**What to do:**
Could you transcribe all of the data exactly and skip any pictures?

**Exercise input:**
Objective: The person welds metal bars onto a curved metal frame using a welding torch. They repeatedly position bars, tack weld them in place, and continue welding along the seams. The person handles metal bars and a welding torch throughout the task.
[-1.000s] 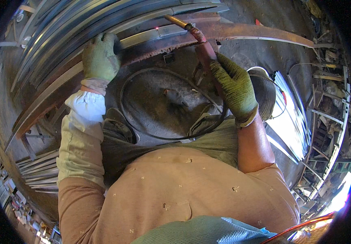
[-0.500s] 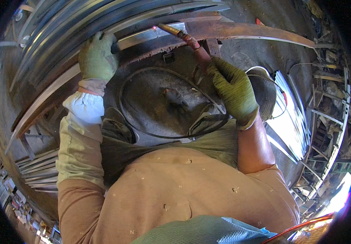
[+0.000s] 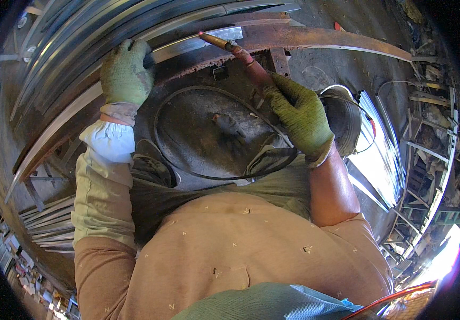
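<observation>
My right hand (image 3: 300, 114), in a green work glove, is closed round the red-brown handle of a welding torch (image 3: 252, 68). The torch points up and left, and a small pinkish glow shows at its brass-coloured nozzle. That tip is at the edge of a silver metal bar (image 3: 174, 50) lying along a rusty steel beam (image 3: 326, 40). Farther left, my gloved left hand (image 3: 126, 74) is closed over the bar, its fingertips partly hidden. A black cable (image 3: 157, 114) loops below the torch, between my knees and the beam.
Long metal profiles (image 3: 75, 58) lie stacked beyond the beam at the far left. A dark bucket (image 3: 343, 120) stands right of my right hand, with bright metal strips (image 3: 382, 154) beside it. Metal frames and scrap (image 3: 427, 144) line the right side.
The torch and my right hand have shifted slightly left and up, taking the nozzle a little left along the bar. My left hand has moved only slightly.
</observation>
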Available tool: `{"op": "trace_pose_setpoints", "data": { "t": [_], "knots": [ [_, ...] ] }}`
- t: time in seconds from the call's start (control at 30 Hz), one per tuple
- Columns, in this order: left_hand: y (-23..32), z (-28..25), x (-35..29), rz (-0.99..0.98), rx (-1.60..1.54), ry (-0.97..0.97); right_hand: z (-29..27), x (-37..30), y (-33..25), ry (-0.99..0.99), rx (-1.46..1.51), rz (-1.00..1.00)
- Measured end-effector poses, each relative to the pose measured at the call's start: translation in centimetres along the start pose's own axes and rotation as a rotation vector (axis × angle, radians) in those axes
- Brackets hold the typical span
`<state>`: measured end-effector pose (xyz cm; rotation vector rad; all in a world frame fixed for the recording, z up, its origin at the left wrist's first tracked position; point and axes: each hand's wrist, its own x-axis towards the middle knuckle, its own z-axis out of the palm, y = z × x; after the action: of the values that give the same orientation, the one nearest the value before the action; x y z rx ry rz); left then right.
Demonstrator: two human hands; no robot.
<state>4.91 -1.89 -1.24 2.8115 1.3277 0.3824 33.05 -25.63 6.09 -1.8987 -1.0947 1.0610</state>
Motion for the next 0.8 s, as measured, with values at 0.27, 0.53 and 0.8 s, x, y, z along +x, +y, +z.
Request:
{"op": "trace_pose_setpoints", "data": {
  "t": [0.27, 0.53, 0.8],
  "knots": [
    [-0.4, 0.7, 0.3, 0.028, -0.072, 0.051, 0.2, -0.1, -0.1, 0.005, 0.109, 0.127],
    [0.1, 0.9, 0.1, -0.020, -0.039, 0.034, 0.0, 0.2, 0.8, 0.028, -0.070, -0.037],
    [-0.1, 0.6, 0.3, 0.011, -0.052, 0.015, 0.1, -0.3, -0.9, 0.022, -0.036, 0.121]
  ]
}}
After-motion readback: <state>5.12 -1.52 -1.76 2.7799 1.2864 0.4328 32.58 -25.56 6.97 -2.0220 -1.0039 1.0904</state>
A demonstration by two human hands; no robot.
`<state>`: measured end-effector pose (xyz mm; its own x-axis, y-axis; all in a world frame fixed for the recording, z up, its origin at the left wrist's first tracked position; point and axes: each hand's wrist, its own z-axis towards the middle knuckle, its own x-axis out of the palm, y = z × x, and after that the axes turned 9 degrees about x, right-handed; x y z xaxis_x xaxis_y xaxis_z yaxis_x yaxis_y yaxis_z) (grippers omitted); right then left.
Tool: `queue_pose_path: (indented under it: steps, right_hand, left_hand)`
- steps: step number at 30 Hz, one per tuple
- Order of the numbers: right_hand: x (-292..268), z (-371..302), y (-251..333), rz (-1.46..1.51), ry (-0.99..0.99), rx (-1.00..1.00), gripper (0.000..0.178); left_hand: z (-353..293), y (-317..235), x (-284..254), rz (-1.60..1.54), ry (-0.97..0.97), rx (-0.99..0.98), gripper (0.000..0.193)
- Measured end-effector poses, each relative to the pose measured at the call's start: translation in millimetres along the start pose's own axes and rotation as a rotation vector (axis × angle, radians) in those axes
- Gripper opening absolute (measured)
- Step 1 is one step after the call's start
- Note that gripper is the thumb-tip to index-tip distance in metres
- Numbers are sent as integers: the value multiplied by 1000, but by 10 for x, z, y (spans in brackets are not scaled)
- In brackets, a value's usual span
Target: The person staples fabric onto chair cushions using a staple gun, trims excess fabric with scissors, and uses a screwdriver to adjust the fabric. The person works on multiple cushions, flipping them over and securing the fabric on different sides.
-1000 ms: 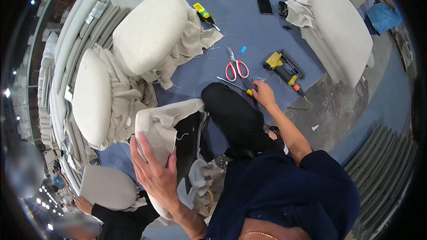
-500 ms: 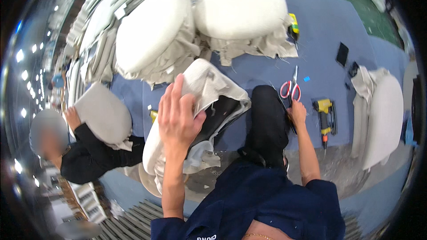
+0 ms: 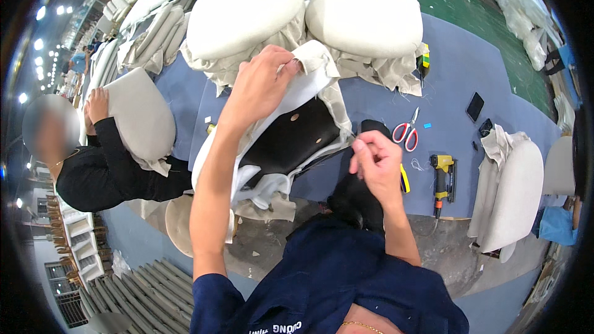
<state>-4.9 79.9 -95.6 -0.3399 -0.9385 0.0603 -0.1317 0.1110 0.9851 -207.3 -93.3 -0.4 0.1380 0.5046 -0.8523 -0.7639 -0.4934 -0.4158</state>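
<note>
In front of me a seat cushion [image 3: 213,161] leans on its side, its black underside panel [image 3: 291,136] with small round holes turned toward me. Beige cover fabric [image 3: 322,62] hangs loose over its edge. My left hand [image 3: 263,83] pinches that fabric at the upper edge. Beside the cushion's right corner my right hand [image 3: 377,164] is closed, thumb and fingers together; whatever lies between them is too small to make out. Just right of it is a yellow-and-black tool handle [image 3: 404,178], partly hidden. Red-handled scissors [image 3: 405,136] lie apart on the blue table.
Two padded cushions [image 3: 247,9] [image 3: 365,18] stand at the back, another cushion [image 3: 510,198] at the right. A yellow staple gun [image 3: 442,176], a phone [image 3: 475,107] and a blue scrap [image 3: 427,126] rest on the table [image 3: 458,49]. At left a person [image 3: 102,161] holds a cushion.
My right hand has moved left, away from the scissors, to the cushion's corner. My left hand has shifted up and now grips the cover fabric. More black underside shows.
</note>
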Motion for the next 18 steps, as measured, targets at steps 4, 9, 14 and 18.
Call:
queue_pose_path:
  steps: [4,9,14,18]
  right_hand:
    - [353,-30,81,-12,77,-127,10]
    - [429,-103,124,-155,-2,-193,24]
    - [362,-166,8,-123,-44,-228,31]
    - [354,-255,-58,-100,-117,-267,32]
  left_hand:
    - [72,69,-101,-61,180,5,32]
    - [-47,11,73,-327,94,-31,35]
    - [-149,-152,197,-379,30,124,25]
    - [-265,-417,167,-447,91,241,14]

**Answer for this exercise:**
Objective: The person welds metal bars onto a curved metal frame using a welding torch. They repeatedly position bars, tack weld them in place, and continue welding along the seams. The person handles metal bars and a welding torch throughout the task.
[-1.000s] 
[-0.500s] 
[+0.000s] 
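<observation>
My right hand (image 3: 300, 114), in a green work glove, is closed round the red-brown handle of a welding torch (image 3: 252, 68). The torch points up and left, and a small pinkish glow shows at its brass-coloured nozzle. That tip is at the edge of a silver metal bar (image 3: 174, 50) lying along a rusty steel beam (image 3: 326, 40). Farther left, my gloved left hand (image 3: 126, 74) is closed over the bar, its fingertips partly hidden. A black cable (image 3: 157, 114) loops below the torch, between my knees and the beam.
Long metal profiles (image 3: 75, 58) lie stacked beyond the beam at the far left. A dark bucket (image 3: 343, 120) stands right of my right hand, with bright metal strips (image 3: 382, 154) beside it. Metal frames and scrap (image 3: 427, 144) line the right side.
The torch and my right hand have shifted slightly left and up, taking the nozzle a little left along the bar. My left hand has moved only slightly.
</observation>
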Available tool: `{"op": "trace_pose_setpoints", "data": { "t": [_], "knots": [ [_, ...] ] }}`
- t: time in seconds from the call's start (control at 30 Hz), one per tuple
- Columns, in this order: left_hand: y (-23..32), z (-28..25), x (-35..29), rz (-0.99..0.98), rx (-1.60..1.54), ry (-0.97..0.97); right_hand: z (-29..27), x (-37..30), y (-33..25), ry (-0.99..0.99), rx (-1.46..1.51), rz (-1.00..1.00)
- Measured end-effector poses, each relative to the pose measured at the call's start: translation in centimetres along the start pose's own axes and rotation as a rotation vector (axis × angle, radians) in those axes
- Brackets hold the typical span
`<state>`: measured end-effector pose (xyz cm; rotation vector rad; all in a world frame fixed for the recording, z up, its origin at the left wrist's first tracked position; point and axes: each hand's wrist, its own x-axis towards the middle knuckle, its own z-axis out of the palm, y = z × x; after the action: of the values that give the same orientation, the one nearest the value before the action; x y z rx ry rz); left then right.
Demonstrator: two human hands; no robot.
<state>4.91 -1.89 -1.24 2.8115 1.3277 0.3824 33.05 -25.63 6.09 -1.8987 -1.0947 1.0610</state>
Motion for the next 0.8 s, as measured, with values at 0.27, 0.53 and 0.8 s, x, y, z along +x, +y, +z.
Request:
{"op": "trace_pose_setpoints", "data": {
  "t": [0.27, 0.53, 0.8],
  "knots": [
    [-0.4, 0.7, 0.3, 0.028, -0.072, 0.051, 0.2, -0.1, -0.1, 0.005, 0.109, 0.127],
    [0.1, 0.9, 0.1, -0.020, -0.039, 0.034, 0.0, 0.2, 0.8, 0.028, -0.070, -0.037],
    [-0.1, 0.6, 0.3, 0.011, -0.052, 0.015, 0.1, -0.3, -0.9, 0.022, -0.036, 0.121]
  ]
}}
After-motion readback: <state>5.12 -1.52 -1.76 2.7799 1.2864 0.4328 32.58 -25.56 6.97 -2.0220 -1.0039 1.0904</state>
A demonstration by two human hands; no robot.
`<state>`: measured end-effector pose (xyz mm; its own x-axis, y-axis; all in a world frame fixed for the recording, z up, its origin at the left wrist's first tracked position; point and axes: each hand's wrist, its own z-axis towards the middle knuckle, its own x-axis out of the palm, y = z × x, and after that the axes turned 9 degrees about x, right-handed; x y z xaxis_x xaxis_y xaxis_z yaxis_x yaxis_y yaxis_z) (grippers omitted); right then left.
Tool: `queue_pose_path: (indented under it: steps, right_hand, left_hand)`
- steps: step number at 30 Hz, one per tuple
- Order of the numbers: right_hand: x (-292..268), z (-371..302), y (-251..333), rz (-1.46..1.51), ry (-0.99..0.99), rx (-1.00..1.00), gripper (0.000..0.178); left_hand: z (-353..293), y (-317..235), x (-284..254), rz (-1.60..1.54), ry (-0.97..0.97), rx (-0.99..0.98), gripper (0.000..0.193)
- Measured end-effector poses, each relative to the pose measured at the call's start: translation in millimetres along the start pose's own axes and rotation as a rotation vector (axis × angle, radians) in those axes
- Gripper opening absolute (measured)
- Step 1 is one step after the call's start
- Note that gripper is the thumb-tip to index-tip distance in metres
- Numbers are sent as integers: the value multiplied by 1000, but by 10 for x, z, y (spans in brackets are not scaled)
- In brackets, a value's usual span
Target: The person staples fabric onto chair cushions using a staple gun, trims excess fabric with scissors, and uses a screwdriver to adjust the fabric. The person works on multiple cushions, flipping them over and securing the fabric on different sides.
-1000 ms: 
-500 ms: 
+0 ms: 
<state>-4.9 79.9 -95.6 -0.3399 -0.9385 0.0603 -0.1317 0.1110 0.9851 -207.3 -93.3 -0.4 0.1380 0.5046 -0.8523 -0.7639 -0.4934 -0.4158</state>
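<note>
In front of me a seat cushion [image 3: 213,161] leans on its side, its black underside panel [image 3: 291,136] with small round holes turned toward me. Beige cover fabric [image 3: 322,62] hangs loose over its edge. My left hand [image 3: 263,83] pinches that fabric at the upper edge. Beside the cushion's right corner my right hand [image 3: 377,164] is closed, thumb and fingers together; whatever lies between them is too small to make out. Just right of it is a yellow-and-black tool handle [image 3: 404,178], partly hidden. Red-handled scissors [image 3: 405,136] lie apart on the blue table.
Two padded cushions [image 3: 247,9] [image 3: 365,18] stand at the back, another cushion [image 3: 510,198] at the right. A yellow staple gun [image 3: 442,176], a phone [image 3: 475,107] and a blue scrap [image 3: 427,126] rest on the table [image 3: 458,49]. At left a person [image 3: 102,161] holds a cushion.
My right hand has moved left, away from the scissors, to the cushion's corner. My left hand has shifted up and now grips the cover fabric. More black underside shows.
</note>
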Motion for the next 18 steps, as measured, targets at steps 4, 9, 14 and 18.
Call:
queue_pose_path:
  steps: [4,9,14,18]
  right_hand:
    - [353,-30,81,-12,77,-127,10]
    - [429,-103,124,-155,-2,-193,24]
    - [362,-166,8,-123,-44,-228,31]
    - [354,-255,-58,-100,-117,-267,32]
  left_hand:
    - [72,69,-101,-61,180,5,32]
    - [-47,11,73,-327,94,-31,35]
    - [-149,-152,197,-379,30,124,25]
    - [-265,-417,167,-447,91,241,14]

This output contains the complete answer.